WHAT IS NEEDED
Take the listing from its first line through the line that contains "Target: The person" and please retype those lines exactly, leaving out the pictures.

SOURCE DATA
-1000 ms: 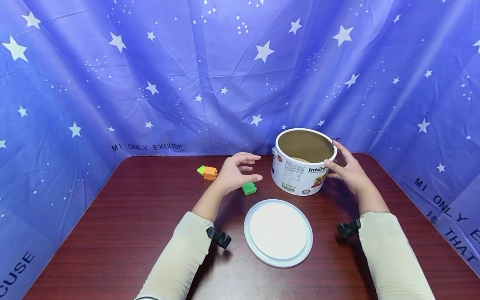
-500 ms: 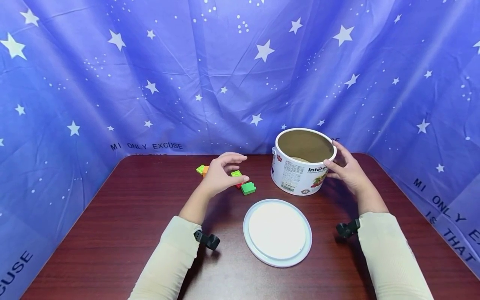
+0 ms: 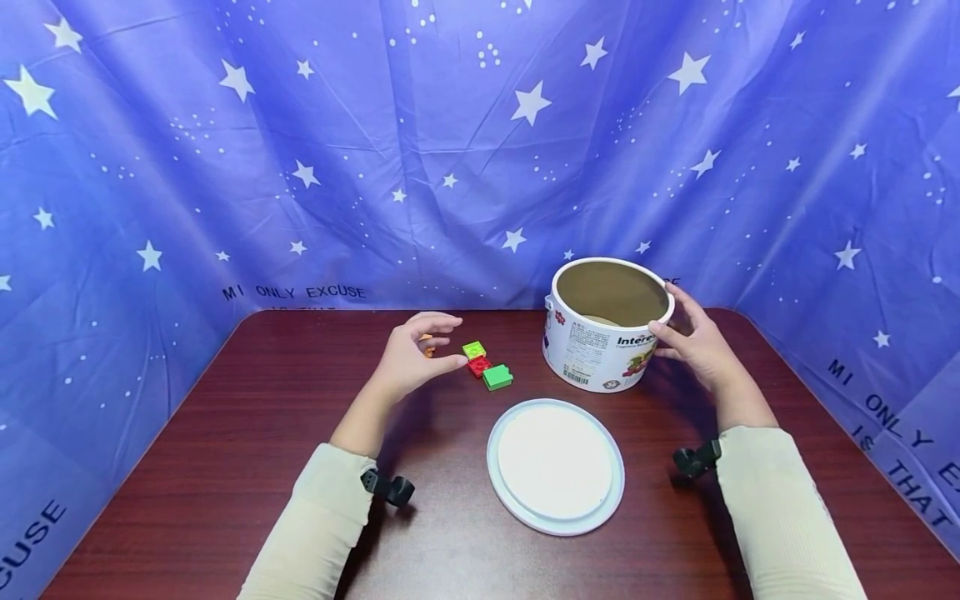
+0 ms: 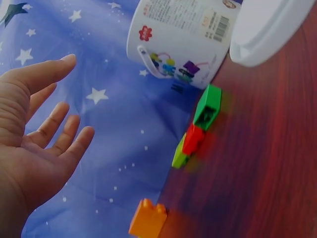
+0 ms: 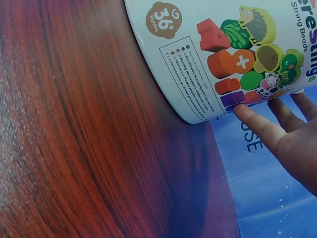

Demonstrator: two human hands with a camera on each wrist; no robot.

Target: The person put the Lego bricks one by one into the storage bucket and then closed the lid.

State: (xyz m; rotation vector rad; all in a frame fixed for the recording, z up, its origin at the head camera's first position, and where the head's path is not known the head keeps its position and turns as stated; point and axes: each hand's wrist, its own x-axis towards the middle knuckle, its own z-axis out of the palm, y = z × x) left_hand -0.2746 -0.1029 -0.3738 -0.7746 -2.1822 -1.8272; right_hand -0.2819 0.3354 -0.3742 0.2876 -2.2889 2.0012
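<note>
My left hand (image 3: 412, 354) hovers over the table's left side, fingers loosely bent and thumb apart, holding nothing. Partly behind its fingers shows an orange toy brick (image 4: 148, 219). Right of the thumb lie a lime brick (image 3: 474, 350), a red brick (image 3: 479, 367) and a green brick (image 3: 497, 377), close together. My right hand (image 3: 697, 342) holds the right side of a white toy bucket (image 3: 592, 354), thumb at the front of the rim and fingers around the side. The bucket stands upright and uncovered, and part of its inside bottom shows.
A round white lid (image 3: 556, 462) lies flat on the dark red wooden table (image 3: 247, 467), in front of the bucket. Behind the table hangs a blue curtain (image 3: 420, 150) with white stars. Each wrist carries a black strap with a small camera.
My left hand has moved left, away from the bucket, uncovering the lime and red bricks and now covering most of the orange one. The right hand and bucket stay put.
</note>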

RESPONSE BOX
-1000 ms: 
-500 ms: 
+0 ms: 
+0 ms: 
+0 ms: 

Demonstrator: two human hands with a camera on each wrist; no robot.

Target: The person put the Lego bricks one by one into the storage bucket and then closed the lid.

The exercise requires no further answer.